5. Ban on the Payment Service Providers 

This part of the Regulation caused a stir among the crypto investors, cryptocurrency exchanges, and the banks, as the Central Bank this time set foot in the zone of big brothers on the block, i.e., the banks.

The Paragraph 1 of Article 4 of the Regulation imposed another ban on the “payment service providers”, where the banks fall under this definition along with payment service or electronic money companies, indicating that “(they) can not develop business models in a way that crypto assets are directly or indirectly used in issuing electronic money or in providing the payment services nor can they provide any services with regards to such business models.”

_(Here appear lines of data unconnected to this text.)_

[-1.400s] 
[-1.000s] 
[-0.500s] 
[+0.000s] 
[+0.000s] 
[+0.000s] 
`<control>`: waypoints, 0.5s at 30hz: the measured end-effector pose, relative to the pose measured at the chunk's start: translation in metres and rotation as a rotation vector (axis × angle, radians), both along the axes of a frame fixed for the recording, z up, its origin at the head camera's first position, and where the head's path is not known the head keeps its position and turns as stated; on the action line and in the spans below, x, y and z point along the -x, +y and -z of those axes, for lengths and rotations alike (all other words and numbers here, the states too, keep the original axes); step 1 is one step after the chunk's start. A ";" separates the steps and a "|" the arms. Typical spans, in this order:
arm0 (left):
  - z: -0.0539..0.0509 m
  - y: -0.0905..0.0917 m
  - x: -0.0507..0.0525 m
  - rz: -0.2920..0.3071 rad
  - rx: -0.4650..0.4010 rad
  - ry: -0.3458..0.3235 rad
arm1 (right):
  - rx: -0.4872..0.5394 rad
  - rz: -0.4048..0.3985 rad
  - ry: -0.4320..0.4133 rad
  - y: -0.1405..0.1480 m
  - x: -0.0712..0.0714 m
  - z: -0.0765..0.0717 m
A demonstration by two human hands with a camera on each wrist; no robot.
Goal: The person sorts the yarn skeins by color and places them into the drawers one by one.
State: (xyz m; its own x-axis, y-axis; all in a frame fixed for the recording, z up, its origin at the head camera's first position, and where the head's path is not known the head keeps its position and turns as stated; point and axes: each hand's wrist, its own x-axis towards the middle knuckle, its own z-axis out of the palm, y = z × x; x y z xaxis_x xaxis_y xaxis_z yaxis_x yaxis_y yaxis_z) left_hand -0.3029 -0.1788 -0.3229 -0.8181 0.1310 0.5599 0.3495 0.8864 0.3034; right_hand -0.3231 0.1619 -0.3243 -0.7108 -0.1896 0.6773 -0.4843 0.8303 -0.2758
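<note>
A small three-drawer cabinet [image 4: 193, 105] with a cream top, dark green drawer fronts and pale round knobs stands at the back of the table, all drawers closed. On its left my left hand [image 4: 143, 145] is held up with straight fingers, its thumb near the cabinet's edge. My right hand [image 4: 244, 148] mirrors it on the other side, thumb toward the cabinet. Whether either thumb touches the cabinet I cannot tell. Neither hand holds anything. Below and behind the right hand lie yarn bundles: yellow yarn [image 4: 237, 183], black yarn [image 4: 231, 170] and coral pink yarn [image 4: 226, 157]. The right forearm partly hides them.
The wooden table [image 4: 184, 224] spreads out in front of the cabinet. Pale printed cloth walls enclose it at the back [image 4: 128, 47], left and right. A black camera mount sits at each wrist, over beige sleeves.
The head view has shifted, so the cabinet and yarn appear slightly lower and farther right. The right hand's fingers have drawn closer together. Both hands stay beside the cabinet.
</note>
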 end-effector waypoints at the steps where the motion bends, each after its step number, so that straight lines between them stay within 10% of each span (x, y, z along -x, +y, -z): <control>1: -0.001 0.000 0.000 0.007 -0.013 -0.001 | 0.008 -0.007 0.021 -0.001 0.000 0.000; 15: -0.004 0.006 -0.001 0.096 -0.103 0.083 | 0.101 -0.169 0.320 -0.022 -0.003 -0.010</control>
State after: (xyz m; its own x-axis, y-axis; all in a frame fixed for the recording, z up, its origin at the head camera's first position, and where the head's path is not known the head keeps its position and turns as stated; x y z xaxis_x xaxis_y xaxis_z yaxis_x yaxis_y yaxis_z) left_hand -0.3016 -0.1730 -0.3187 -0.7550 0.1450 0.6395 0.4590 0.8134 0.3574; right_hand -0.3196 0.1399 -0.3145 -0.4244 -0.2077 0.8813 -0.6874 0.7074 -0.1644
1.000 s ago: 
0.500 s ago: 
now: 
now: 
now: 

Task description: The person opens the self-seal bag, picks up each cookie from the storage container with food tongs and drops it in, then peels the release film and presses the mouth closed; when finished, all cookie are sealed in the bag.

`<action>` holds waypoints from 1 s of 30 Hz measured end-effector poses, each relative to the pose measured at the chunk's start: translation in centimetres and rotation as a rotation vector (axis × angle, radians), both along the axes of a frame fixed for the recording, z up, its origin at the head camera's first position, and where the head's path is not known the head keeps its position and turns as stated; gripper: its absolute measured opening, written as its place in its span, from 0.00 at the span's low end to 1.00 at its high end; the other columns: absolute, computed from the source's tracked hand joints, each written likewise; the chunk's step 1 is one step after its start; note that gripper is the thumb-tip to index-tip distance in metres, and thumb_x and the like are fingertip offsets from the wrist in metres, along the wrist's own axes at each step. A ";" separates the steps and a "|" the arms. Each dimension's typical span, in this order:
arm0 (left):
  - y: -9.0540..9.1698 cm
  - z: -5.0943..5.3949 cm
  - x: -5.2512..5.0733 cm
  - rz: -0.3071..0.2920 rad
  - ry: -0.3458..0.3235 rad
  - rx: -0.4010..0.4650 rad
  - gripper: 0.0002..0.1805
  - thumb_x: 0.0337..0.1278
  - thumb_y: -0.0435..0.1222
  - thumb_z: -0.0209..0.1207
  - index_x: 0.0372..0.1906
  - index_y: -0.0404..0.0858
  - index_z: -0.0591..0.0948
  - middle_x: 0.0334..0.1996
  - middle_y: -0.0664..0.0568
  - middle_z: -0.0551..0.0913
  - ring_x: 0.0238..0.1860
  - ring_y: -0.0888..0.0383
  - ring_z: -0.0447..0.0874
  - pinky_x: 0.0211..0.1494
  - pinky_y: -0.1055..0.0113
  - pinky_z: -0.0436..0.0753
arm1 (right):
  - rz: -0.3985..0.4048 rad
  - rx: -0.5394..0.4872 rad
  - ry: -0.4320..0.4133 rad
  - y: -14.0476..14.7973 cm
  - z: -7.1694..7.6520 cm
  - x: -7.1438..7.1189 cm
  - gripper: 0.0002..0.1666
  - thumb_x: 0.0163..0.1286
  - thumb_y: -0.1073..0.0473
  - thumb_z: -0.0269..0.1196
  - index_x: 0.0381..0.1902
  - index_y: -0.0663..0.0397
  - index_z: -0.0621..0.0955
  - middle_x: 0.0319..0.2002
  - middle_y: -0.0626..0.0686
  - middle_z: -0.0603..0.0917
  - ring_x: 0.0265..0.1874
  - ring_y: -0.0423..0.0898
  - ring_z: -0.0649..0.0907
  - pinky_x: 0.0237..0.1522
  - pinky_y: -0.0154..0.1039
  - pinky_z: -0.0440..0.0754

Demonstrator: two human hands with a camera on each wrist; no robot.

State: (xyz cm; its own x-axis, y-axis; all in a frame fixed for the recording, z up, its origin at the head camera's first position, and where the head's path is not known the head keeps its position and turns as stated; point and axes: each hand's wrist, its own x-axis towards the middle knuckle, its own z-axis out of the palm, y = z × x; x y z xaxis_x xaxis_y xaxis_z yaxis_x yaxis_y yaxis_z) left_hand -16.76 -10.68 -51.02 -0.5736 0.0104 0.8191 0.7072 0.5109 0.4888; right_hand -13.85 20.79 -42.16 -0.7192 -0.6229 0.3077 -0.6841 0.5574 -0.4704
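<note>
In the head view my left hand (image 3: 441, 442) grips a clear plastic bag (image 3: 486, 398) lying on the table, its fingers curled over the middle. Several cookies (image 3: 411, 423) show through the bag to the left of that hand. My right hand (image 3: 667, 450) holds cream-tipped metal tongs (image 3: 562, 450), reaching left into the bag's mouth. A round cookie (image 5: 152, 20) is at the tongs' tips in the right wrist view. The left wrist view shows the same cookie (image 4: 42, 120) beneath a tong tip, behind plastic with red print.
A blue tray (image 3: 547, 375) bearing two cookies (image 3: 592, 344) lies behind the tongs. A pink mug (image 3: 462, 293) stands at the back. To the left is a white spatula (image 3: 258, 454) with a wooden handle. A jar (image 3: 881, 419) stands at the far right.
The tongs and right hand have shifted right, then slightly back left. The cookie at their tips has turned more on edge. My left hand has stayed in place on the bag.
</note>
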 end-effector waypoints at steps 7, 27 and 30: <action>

The first days of the Regulation passed with a little bit of a chaos with the confusions and discussions as to whether the banks were left fully inoperable in crypto eco-system. The reason is the confusion of the concepts of “payment enterprises” with “payment service providers”, which includes banks, too, as mentioned above. However, due to the different definitions and scopes of these two concepts and thanks to the later verbal statements by the Central Bank, the banks have continued to serve as intermediaries in the money transfers between the bank accounts of investors and the cryptocurrency exchanges.  
In conclusion and with a bit of a bird-eye view, Turkey entered the cryptocurrency lawmaking with more Russian, Iranian, and Chinese style of regulations as we have seen similar examples in those countries. The Regulation embodies the “state first” approach with its protective nature. Given the ever-increasing numbers of cryptocurrency investors and crypto projects in Turkey, we believe Turkey’s crypto outlook will grow even stronger with more mature laws and regulations, to be drafted with the right and timely support of all stakeholders in the crypto eco-system.